▸ **WHAT TO WORK ON**
Write out again, exactly, the lines of the listing below from the first one through the one that contains "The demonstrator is", and no other lines.

▸ **GIVEN MATERIAL**

::::::::

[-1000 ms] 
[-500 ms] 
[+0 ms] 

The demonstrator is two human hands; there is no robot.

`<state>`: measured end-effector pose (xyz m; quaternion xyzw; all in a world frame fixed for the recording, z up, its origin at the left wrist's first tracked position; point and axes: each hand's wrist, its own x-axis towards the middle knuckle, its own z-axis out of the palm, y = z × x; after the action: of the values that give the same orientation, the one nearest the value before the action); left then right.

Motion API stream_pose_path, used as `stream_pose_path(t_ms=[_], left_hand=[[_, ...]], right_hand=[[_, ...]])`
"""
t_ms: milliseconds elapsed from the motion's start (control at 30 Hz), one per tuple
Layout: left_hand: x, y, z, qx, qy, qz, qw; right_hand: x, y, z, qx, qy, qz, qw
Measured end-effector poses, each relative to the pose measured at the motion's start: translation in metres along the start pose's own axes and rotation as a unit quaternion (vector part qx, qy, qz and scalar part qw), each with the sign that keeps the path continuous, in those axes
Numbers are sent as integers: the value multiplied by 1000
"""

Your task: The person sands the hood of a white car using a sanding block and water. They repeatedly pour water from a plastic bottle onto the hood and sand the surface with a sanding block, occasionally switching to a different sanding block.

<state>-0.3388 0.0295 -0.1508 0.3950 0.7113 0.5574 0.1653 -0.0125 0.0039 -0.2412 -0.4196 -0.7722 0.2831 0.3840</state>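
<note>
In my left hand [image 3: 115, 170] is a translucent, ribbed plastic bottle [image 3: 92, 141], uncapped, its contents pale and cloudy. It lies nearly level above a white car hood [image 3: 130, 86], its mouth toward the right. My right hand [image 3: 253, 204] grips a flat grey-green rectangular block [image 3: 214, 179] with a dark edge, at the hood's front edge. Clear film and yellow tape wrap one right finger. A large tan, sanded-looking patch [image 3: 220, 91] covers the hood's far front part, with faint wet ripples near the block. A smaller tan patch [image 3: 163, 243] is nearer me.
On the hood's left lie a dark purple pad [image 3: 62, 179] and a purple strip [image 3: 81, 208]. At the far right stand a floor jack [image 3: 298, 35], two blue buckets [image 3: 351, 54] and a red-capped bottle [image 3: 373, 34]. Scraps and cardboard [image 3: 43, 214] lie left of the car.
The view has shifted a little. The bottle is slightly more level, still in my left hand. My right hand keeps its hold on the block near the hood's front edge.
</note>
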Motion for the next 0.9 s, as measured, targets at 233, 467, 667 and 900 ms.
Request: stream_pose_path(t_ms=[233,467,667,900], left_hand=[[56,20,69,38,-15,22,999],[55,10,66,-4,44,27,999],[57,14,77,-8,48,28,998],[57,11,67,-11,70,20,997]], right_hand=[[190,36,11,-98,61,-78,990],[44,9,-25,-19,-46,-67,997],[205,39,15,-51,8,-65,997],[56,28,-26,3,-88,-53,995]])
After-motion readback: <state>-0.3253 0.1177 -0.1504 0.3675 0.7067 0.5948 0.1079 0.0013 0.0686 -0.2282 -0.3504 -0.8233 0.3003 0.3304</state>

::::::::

▸ **RESULT OF THE TASK**
[-1000 ms] 
[-500 ms] 
[+0 ms] 

The demonstrator is two human hands; there is no robot.

Nothing else is required to complete this exercise.